----- Task inputs -----
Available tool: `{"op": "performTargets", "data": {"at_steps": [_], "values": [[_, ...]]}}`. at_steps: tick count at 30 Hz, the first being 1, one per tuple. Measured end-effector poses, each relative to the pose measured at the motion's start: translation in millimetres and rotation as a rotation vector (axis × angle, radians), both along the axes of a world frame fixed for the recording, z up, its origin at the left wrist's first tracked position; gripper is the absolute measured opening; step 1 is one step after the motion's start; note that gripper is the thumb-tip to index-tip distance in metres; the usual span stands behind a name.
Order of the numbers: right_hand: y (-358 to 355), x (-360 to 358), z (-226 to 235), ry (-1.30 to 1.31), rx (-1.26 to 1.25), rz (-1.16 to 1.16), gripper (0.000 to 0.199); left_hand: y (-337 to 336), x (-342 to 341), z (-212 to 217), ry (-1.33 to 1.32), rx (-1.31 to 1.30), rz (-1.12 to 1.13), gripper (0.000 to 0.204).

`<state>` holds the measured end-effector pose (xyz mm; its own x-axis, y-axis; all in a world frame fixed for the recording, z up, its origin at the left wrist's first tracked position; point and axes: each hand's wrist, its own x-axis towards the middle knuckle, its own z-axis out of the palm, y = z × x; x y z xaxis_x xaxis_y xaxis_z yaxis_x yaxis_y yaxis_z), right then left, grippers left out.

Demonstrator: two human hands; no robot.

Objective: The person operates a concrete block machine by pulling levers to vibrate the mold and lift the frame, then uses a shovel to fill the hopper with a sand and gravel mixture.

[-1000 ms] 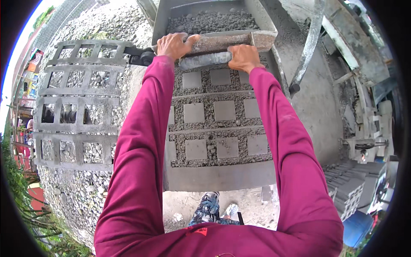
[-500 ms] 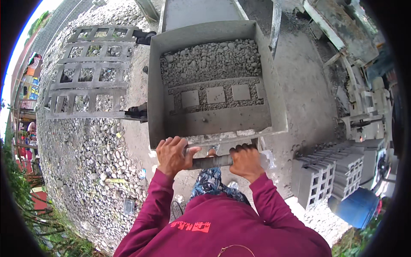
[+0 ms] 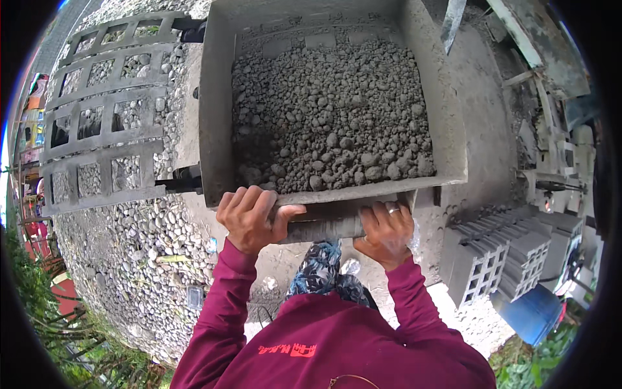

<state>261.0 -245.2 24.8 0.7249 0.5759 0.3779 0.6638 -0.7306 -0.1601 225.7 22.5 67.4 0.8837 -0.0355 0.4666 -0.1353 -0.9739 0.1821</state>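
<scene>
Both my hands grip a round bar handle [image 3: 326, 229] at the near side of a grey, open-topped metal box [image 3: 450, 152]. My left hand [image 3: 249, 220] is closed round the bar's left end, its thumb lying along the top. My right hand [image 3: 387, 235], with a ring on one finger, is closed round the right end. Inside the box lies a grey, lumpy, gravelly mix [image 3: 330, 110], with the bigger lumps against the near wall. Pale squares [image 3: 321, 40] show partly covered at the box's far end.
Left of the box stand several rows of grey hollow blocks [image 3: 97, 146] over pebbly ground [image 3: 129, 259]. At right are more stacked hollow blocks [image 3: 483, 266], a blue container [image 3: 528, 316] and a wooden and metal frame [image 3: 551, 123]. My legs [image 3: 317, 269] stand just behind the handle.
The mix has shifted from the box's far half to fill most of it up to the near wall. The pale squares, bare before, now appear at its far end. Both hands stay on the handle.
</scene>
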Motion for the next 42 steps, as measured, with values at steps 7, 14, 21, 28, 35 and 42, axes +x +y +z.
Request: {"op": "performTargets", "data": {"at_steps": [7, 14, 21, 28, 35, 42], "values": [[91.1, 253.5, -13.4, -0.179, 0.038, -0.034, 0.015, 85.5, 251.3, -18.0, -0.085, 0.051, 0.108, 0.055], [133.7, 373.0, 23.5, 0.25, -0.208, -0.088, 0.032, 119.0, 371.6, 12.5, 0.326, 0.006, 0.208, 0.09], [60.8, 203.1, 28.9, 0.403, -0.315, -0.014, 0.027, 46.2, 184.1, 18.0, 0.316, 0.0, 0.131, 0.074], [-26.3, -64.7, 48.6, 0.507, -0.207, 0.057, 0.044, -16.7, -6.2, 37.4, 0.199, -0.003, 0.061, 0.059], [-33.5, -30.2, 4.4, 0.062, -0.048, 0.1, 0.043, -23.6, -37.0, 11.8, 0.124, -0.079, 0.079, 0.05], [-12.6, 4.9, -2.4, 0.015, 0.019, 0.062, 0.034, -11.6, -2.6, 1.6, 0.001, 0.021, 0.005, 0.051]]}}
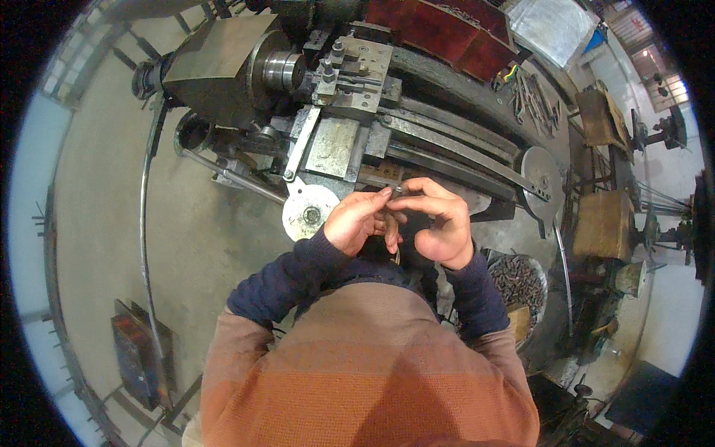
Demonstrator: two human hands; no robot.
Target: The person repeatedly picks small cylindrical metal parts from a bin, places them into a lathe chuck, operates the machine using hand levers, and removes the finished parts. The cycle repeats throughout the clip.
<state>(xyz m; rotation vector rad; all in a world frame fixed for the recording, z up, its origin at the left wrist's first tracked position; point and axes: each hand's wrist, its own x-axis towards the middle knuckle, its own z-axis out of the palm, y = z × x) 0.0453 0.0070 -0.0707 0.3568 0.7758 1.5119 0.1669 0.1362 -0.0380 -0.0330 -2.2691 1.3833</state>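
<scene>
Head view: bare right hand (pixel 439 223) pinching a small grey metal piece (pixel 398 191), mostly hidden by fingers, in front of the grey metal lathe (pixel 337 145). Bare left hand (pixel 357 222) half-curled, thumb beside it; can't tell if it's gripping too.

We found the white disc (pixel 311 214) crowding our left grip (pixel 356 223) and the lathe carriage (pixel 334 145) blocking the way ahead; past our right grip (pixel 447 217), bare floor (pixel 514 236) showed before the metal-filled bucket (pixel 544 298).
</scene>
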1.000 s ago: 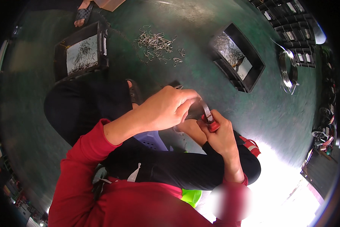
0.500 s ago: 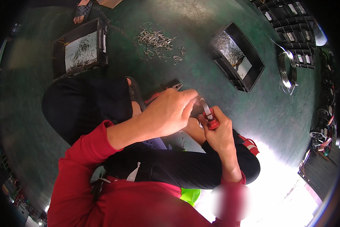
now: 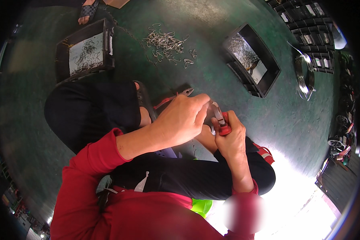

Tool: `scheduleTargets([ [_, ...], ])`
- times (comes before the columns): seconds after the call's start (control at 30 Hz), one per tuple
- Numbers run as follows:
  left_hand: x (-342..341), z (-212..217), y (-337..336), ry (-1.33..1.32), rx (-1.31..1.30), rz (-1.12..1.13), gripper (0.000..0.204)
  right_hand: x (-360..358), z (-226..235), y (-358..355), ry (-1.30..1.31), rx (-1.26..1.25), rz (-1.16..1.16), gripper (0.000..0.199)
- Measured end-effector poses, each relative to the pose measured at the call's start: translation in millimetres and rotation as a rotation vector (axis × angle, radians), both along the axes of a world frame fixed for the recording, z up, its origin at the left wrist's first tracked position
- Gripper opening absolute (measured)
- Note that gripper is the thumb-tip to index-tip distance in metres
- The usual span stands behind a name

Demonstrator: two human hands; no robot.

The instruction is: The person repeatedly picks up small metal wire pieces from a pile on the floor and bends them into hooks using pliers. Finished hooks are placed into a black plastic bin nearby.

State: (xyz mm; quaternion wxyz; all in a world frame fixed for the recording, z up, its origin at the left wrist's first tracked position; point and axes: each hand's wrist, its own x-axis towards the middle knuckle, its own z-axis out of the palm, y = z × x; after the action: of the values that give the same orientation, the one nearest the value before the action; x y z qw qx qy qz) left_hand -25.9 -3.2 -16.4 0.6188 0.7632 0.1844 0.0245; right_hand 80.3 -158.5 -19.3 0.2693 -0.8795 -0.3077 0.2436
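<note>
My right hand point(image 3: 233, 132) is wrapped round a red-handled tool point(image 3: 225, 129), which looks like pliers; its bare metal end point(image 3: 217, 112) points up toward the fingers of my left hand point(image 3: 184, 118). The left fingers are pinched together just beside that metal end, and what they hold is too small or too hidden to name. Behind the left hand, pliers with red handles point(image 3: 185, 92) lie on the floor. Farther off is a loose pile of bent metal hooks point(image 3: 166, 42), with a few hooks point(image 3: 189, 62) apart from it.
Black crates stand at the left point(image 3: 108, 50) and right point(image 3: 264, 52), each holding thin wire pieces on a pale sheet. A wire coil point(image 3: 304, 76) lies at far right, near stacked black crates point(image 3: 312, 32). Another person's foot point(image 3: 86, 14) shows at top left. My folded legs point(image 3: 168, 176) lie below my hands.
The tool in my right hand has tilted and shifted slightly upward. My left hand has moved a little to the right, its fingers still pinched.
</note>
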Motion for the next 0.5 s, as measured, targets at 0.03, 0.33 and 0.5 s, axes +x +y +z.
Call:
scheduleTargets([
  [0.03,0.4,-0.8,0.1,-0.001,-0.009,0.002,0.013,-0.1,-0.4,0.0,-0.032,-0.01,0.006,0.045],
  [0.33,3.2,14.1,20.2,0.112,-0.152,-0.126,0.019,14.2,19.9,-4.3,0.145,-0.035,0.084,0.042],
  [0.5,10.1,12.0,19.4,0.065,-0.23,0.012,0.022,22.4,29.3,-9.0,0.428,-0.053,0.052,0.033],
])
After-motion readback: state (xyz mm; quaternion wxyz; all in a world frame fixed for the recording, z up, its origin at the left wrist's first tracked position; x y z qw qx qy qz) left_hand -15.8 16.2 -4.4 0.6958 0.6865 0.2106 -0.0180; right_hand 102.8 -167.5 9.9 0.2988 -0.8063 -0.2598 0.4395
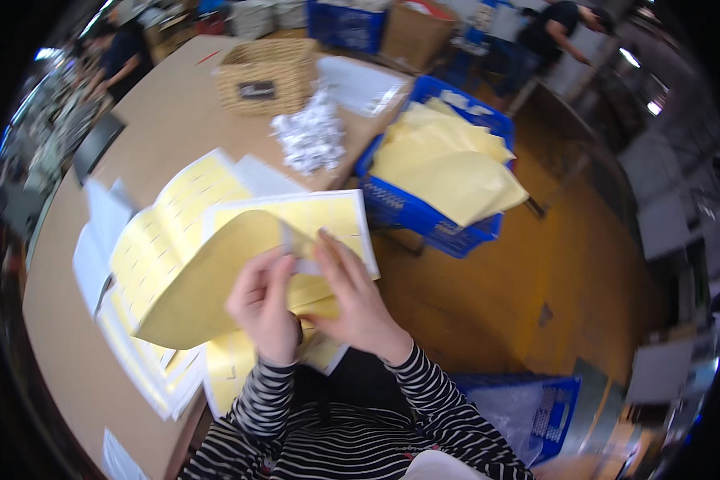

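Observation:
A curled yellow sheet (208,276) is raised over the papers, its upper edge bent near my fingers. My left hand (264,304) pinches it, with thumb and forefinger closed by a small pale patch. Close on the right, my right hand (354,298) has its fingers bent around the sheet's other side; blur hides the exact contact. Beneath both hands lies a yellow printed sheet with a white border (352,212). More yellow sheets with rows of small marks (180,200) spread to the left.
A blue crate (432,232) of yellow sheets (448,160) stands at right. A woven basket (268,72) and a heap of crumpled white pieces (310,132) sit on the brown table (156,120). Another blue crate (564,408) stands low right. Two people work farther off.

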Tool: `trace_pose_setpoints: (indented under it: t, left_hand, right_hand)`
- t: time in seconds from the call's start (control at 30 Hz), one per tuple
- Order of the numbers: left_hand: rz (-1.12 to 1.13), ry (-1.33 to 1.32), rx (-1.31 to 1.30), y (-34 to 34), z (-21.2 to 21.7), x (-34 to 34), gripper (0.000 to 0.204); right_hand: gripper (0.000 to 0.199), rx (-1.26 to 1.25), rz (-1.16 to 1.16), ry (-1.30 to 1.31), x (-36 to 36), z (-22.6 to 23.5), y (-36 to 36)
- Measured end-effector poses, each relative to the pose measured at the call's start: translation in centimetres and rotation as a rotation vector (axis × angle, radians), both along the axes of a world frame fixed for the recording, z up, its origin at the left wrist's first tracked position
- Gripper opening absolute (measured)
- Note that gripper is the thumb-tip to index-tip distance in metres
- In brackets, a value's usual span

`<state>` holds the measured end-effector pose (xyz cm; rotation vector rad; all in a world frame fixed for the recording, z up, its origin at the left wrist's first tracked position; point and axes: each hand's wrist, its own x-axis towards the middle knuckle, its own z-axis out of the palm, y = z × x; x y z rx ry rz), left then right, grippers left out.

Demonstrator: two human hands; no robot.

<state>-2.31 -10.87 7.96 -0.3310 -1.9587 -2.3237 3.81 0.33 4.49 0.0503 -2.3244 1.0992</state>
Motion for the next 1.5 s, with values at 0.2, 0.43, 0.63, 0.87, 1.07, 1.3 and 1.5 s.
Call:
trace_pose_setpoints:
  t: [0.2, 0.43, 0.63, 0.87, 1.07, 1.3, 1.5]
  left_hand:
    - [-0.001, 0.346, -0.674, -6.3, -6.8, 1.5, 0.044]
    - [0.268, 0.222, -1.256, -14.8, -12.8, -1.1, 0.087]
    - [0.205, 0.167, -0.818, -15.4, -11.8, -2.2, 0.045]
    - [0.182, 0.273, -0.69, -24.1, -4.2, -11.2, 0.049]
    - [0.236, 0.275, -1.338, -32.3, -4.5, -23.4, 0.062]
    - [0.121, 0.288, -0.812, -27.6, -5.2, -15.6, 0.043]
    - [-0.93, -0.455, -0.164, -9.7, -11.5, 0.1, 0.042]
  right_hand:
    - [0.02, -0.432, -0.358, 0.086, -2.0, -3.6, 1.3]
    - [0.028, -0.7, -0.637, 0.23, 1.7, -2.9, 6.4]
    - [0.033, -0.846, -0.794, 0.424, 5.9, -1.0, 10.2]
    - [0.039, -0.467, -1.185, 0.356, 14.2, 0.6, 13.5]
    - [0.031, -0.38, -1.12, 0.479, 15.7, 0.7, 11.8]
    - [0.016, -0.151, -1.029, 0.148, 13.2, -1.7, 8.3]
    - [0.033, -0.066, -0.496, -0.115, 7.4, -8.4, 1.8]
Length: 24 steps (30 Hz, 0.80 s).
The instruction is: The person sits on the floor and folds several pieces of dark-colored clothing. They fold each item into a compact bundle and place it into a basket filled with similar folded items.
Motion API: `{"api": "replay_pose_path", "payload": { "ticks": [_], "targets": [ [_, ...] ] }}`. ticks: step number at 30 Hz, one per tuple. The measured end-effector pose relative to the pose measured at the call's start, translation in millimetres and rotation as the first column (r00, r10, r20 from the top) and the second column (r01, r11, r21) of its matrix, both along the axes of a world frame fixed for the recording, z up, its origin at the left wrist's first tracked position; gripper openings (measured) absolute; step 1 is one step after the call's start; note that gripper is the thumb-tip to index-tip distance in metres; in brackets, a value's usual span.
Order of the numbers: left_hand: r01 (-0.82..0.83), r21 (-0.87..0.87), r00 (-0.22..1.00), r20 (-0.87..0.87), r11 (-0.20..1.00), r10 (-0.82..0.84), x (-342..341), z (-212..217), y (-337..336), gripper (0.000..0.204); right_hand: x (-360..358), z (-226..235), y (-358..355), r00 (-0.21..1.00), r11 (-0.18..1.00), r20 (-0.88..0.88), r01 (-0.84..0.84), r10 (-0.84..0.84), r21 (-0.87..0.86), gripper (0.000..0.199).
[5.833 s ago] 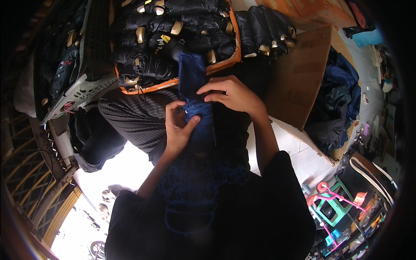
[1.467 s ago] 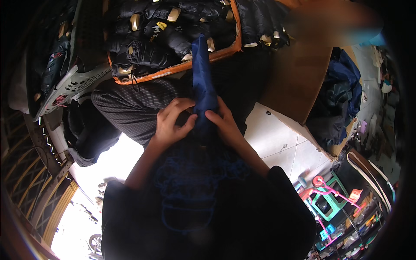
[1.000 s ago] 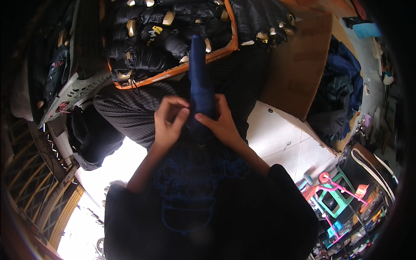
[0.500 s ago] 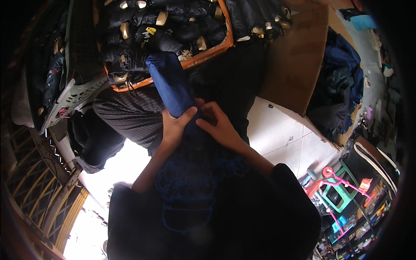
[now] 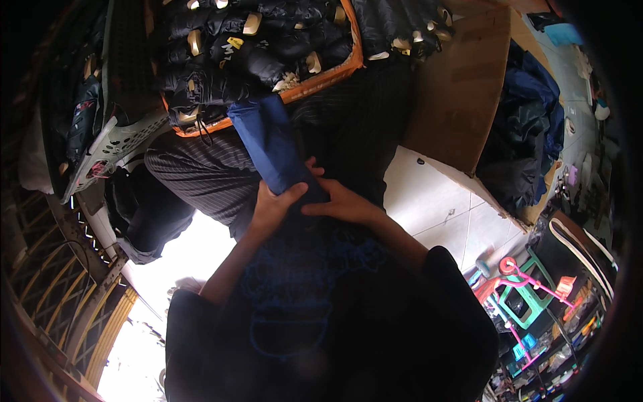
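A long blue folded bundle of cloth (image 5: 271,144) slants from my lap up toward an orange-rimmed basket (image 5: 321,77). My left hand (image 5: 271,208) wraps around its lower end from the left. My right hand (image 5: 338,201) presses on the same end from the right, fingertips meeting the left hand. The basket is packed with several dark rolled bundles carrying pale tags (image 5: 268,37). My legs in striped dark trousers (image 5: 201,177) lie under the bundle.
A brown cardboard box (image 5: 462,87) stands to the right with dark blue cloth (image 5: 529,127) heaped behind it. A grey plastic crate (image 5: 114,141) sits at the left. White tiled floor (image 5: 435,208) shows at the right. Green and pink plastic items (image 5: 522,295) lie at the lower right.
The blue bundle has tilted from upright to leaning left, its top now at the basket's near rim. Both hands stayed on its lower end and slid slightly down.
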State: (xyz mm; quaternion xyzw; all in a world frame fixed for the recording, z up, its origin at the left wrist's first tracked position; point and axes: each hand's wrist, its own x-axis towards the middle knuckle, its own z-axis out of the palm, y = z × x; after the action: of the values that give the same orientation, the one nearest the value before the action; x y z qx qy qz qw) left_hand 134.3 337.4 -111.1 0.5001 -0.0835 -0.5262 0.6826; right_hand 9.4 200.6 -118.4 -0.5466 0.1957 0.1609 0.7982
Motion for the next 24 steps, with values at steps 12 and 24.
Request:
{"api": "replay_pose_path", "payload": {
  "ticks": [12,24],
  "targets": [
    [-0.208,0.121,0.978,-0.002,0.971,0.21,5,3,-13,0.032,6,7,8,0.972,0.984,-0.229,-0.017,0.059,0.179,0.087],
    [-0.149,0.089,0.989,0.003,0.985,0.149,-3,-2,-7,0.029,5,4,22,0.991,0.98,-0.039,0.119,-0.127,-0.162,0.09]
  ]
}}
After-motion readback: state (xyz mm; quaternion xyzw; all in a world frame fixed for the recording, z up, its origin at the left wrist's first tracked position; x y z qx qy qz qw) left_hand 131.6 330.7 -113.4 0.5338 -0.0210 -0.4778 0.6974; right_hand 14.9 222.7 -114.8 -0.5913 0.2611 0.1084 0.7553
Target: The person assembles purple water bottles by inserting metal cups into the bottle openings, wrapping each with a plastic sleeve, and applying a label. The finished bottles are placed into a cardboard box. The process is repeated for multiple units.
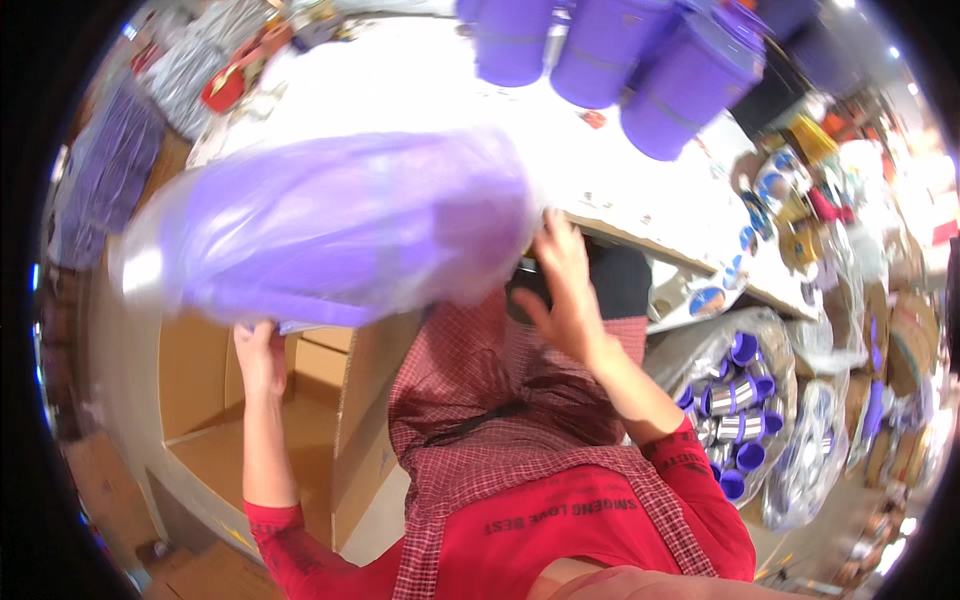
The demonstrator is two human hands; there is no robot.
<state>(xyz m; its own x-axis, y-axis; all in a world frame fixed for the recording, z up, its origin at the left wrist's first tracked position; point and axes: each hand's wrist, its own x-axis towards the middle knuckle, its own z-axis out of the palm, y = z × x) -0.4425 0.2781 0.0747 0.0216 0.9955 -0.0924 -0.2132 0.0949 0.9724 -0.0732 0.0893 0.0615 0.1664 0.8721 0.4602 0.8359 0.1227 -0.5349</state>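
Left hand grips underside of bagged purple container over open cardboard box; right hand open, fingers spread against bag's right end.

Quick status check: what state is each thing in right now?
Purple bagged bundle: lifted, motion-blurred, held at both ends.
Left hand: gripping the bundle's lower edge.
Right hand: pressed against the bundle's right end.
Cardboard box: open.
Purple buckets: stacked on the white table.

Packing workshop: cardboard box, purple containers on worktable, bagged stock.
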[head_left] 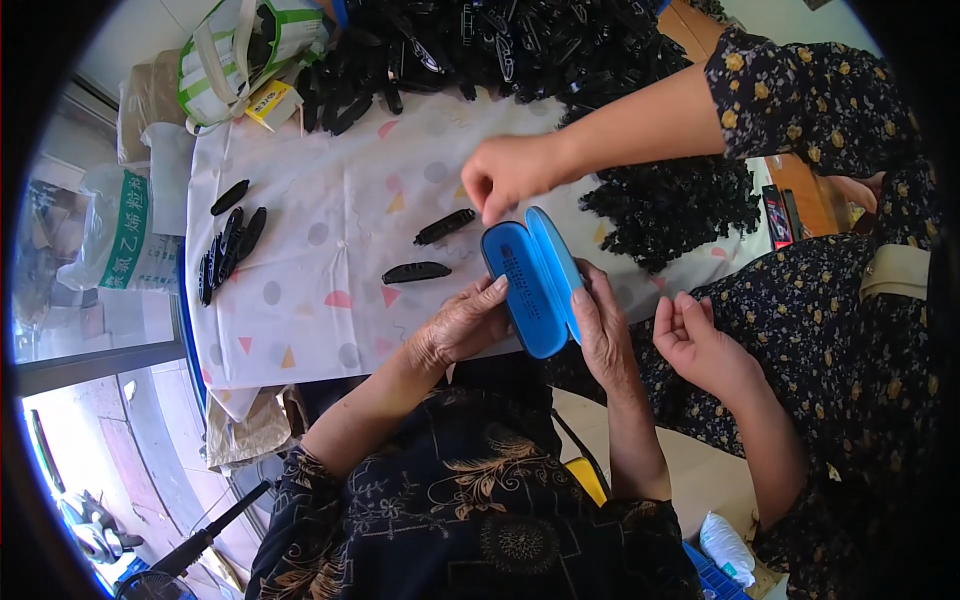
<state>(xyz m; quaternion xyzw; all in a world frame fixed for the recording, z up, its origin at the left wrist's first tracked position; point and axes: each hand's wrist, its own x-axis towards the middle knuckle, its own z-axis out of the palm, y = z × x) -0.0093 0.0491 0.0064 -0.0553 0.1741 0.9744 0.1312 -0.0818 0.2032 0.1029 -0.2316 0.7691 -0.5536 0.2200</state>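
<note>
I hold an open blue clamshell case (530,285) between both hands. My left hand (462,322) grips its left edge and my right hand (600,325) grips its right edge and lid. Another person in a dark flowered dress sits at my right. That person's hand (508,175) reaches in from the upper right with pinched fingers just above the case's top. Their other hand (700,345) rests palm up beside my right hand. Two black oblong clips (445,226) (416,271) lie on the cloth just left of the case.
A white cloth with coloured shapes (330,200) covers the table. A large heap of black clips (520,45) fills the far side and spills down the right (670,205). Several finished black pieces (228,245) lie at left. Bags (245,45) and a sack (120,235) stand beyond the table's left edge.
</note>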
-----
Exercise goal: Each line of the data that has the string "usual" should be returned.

Output for this exercise:
Available tool: `{"op": "performTargets", "data": {"at_steps": [_], "values": [[_, ...]]}}`. at_steps: tick count at 30 Hz, the first being 1, one per tuple. Measured end-effector poses, each relative to the pose measured at the motion's start: translation in millimetres and rotation as a rotation vector (axis × angle, radians), both along the axes of a world frame fixed for the recording, z up, its origin at the left wrist's first tracked position; gripper is the absolute measured opening; step 1 is one step after the motion's start; note that gripper is the thumb-tip to index-tip distance in metres; the usual span stands behind a name.
- The usual span stands behind a name
- In brackets, a value's usual span
Motion API: `{"api": "replay_pose_path", "payload": { "ticks": [_], "targets": [ [_, ...] ] }}`. ticks: step number at 30 Hz, one per tuple. The measured end-effector pose relative to the pose measured at the call's start, translation in millimetres and rotation as the first column (r00, r10, r20 from the top) and the second column (r01, r11, r21) of its matrix, both along the axes of a world frame fixed for the recording, z up, its origin at the left wrist's first tracked position; gripper openings (measured) absolute; step 1 is one step after the call's start; note that gripper is the thumb-tip to index-tip distance in metres; in brackets, a value's usual span.

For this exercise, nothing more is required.